FIG. 1 is a flow chart of a method for parking an unmanned vehicle according to an embodiment of the present invention;

FIG. 2 is a schematic diagram of a recognized gesture in an embodiment of the invention;

FIG. 3 is a schematic diagram of an identification mark in an embodiment of the present invention;

fig. 4 is a block diagram of an unmanned vehicle parking system in an embodiment of the present invention.

Detailed Description

The invention is described in detail below with reference to the drawings and specific examples.

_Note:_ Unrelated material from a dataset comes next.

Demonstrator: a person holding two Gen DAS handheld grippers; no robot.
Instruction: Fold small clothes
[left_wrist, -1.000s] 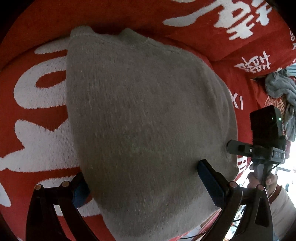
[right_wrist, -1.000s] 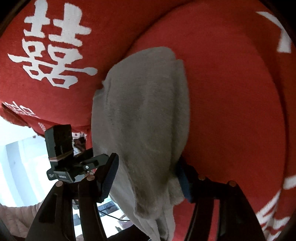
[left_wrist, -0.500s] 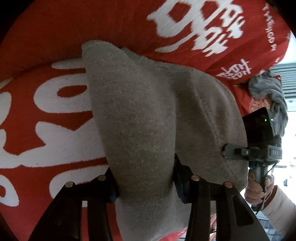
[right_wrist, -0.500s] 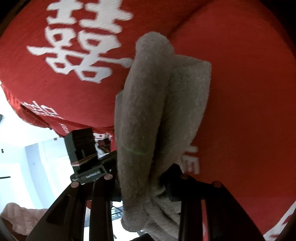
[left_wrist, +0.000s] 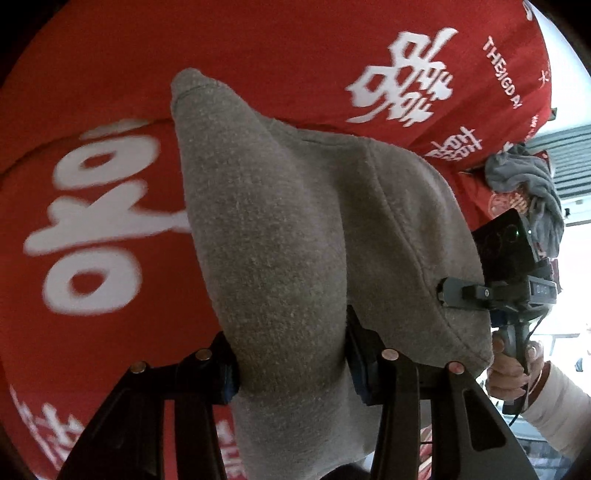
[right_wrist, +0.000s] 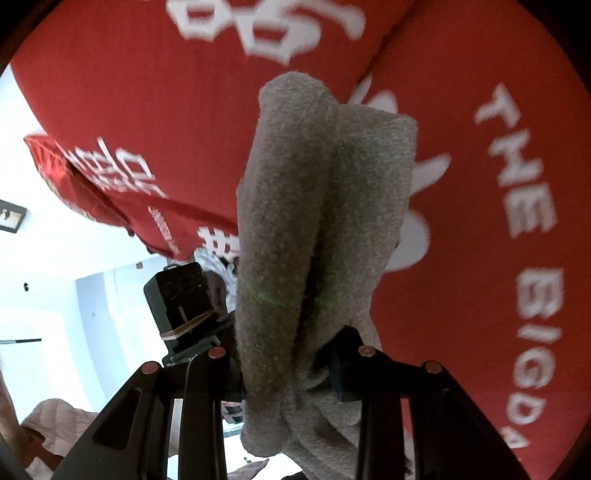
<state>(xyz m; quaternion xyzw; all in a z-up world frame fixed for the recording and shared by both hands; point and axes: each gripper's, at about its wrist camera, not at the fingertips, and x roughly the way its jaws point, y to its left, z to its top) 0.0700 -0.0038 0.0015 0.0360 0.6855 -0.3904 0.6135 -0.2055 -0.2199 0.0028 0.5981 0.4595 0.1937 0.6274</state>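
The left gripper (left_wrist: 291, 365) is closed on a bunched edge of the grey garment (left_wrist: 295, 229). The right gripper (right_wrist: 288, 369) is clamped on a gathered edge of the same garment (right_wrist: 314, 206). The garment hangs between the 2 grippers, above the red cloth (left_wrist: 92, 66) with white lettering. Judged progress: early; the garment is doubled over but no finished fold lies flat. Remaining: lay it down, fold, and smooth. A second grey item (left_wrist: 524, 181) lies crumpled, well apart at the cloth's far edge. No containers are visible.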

As shown in fig. 1, an embodiment of the present invention provides an image recognition-based unmanned vehicle parking method, including the steps of:

step 1, the vehicle advances according to a preset line, and image acquisition is carried out on the surrounding environment to obtain an image to be identified.

Specifically, in this embodiment, the preset route is an optimal path set in advance according to a departure place and a destination, the vehicle is an unmanned vehicle in a garden, and two recognition cameras are pre-installed on the unmanned vehicle, wherein a first recognition camera is installed at the top in front of the unmanned vehicle and slightly tilts upwards for image acquisition of a surrounding environment; the second identification camera is a wide-angle camera, is arranged in the front of the unmanned vehicle, is inclined downwards and is used for searching the position of the stop line.

After the vehicle enters the park, the first recognition camera can collect the surrounding environment of the unmanned vehicle in real time to obtain video images, and image frames, namely to-be-recognized images, are extracted from the video images frame by frame and are used for subsequent image recognition.

And 2, detecting whether a traffic mark or a director exists in the image to be recognized, if so, generating a corresponding image, entering the step 3, otherwise, returning to the step 1, and continuing to travel according to a preset route.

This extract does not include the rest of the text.